10.3 Disclaimer of Warranties. THE MICE MATERIALS ARE PROVIDED TO EOS "AS
------------------------
IS", AND EXCEPT AS OTHERWISE EXPRESSLY SET FORTH IN THIS AGREEMENT, MEDAREX AND
ITS RESPECTIVE AFFILIATES MAKE NO REPRESENTATIONS AND EXTEND NO WARRANTIES OR
CONDITIONS OF ANY KIND, EITHER EXPRESS OR IMPLIED, WITH RESPECT TO THE MICE,
ANTIBODIES, PRODUCTS OR MEDAREX TECHNOLOGY, INCLUDING, BUT NOT LIMITED TO,
WARRANTIES OF MERCHANTABILITY, FITNESS FOR A PARTICULAR PURPOSE, VALIDITY OF THE
PATENT RIGHTS LICENSED HEREUNDER, OR NONINFRINGEMENT OF THE INTELLECTUAL
PROPERTY RIGHTS OF THIRD PARTIES.
10.4 Disclaimer.

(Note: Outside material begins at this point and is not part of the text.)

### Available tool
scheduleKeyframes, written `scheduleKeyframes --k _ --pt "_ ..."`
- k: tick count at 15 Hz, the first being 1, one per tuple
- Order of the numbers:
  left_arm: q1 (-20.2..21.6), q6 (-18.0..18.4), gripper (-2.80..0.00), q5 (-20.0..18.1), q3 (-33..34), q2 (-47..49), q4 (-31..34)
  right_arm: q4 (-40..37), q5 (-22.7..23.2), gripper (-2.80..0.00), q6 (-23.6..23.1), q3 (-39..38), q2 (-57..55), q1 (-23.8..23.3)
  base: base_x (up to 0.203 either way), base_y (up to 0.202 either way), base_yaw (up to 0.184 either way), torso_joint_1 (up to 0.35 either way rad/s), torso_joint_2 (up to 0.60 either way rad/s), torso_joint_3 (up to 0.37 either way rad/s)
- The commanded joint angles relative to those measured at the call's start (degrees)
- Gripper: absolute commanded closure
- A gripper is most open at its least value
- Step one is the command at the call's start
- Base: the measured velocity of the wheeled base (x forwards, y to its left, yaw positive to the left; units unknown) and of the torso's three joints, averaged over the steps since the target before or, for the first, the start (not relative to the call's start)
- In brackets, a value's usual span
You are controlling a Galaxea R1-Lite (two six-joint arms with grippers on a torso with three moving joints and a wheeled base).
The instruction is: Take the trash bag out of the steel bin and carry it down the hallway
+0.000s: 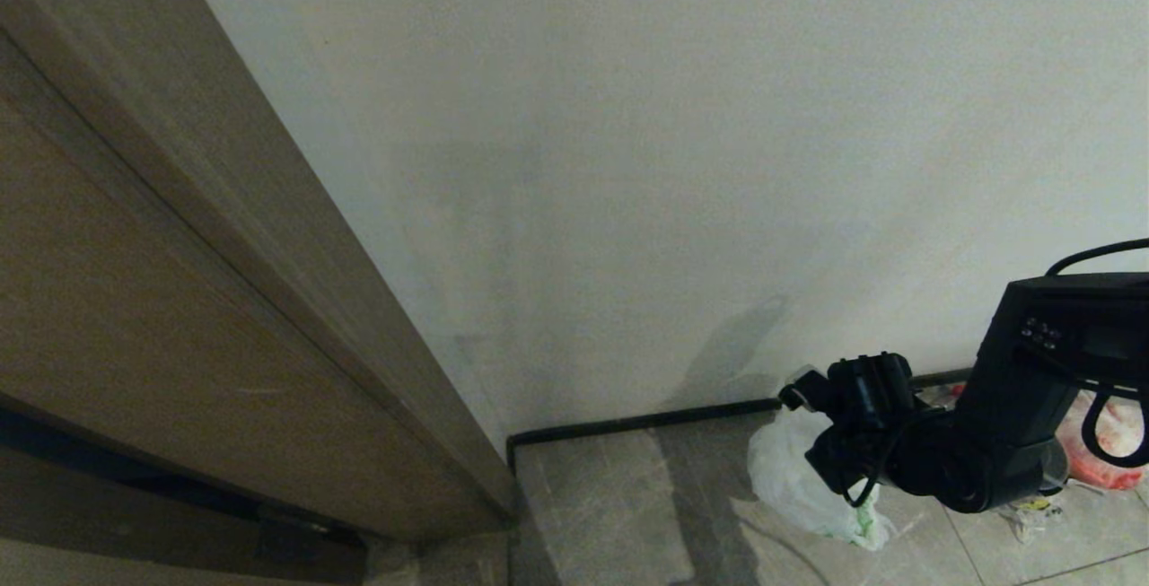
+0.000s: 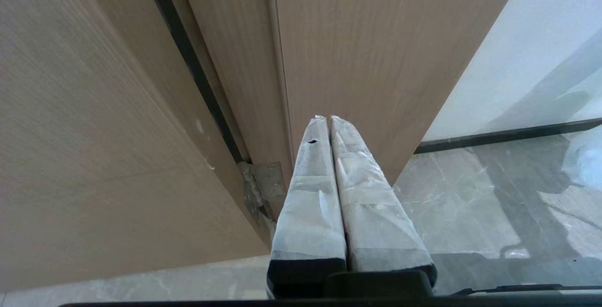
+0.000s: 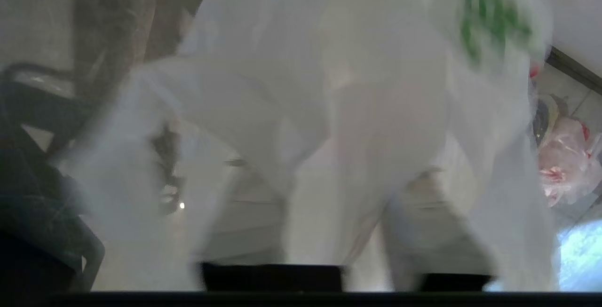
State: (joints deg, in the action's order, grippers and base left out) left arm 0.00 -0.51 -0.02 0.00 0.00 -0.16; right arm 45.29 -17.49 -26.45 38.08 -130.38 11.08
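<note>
The trash bag (image 1: 812,487) lies slumped on the grey floor tiles (image 1: 619,514) at the right of the head view, close to the white wall (image 1: 628,164) and its black baseboard (image 1: 646,422). Its green print shows at the lower edge. The steel bin is in no view, so the bag is judged to be already out of it and brought to this spot.

The right gripper (image 3: 357,232) hangs low over the bag, at its right side. In the right wrist view the thin film drapes across the whole front of the fingers (image 3: 263,222), which stand somewhat apart behind it. Whether plastic is pinched between them cannot be told; the bag's weight appears to rest on the floor, which suggests a setting-down rather than a carry.

The left gripper (image 2: 328,123) is parked with its taped fingers pressed together, empty, pointing at the wooden door frame (image 2: 357,53) to the left. It has no part in the handling.

A reddish-pink bag (image 1: 1109,442) lies farther right against the same wall, partly behind the right arm; it suggests a collection point for rubbish, which would explain the white bag's placement beside it.
</note>
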Motion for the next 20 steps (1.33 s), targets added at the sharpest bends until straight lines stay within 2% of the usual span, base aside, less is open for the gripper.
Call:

Nothing in this Agreement is or shall be construed as:
----------
10.4.1 A warranty or representation by Medarex as to the validity
or scope of any claim or patent within the Patent Rights;
10.4.2. A warranty or representation that anything made, used, sold,
or otherwise disposed of under any license granted in this Agreement is or will
be free from infringement of any patent rights or other intellectual property
right of any third party;
10.4.3 An obligation to bring or prosecute actions or suits against
third parties for infringement of any of the Patent Rights; or
10.4.4 Granting by implication, estoppel, or otherwise any licenses
or rights under patents or other rights of Medarex, EOS or third parties,
regardless of whether such patents or other rights are dominant or subordinate
to any patent within the Patent Rights.
11. INTELLECTUAL PROPERTY
11.1 Medarex Technology. [*****]
------------------
11.2 [*****]
11.3 Failure to Prosecute. [*****]
--------------------
***** REPRESENTS CONFIDENTIAL PORTION WHICH HAS BEEN OMITTED AND FILED
SEPARATELY WITH THE SECURITIES AND EXCHANGE COMMISSION. CONFIDENTIAL TREATMENT
HAS BEEN REQUESTED WITH RESPECT TO THE OMITTED PORTIONS.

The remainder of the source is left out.